**DESCRIPTION OF THE TASK**
Give back the whole listing word for word and skip each picture.
========
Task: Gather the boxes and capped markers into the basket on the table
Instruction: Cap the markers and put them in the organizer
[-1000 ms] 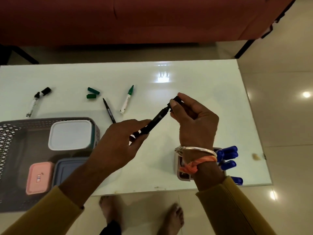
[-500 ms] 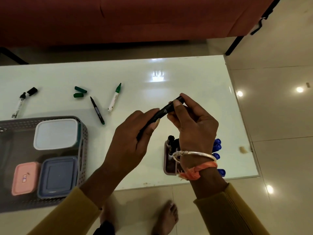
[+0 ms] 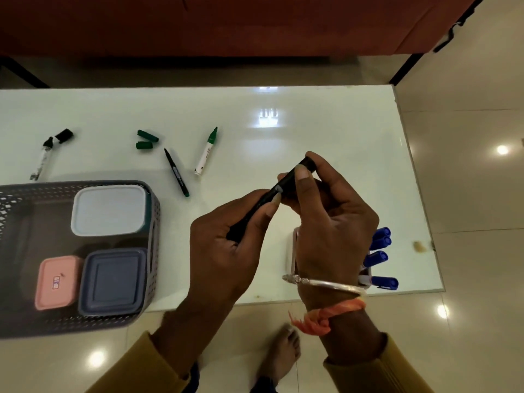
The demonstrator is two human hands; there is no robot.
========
**RESPONSE**
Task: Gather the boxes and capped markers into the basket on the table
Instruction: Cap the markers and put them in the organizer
[-1000 ms] 
[-500 ms] 
[+0 ms] 
The demonstrator is two human hands; there is no robot.

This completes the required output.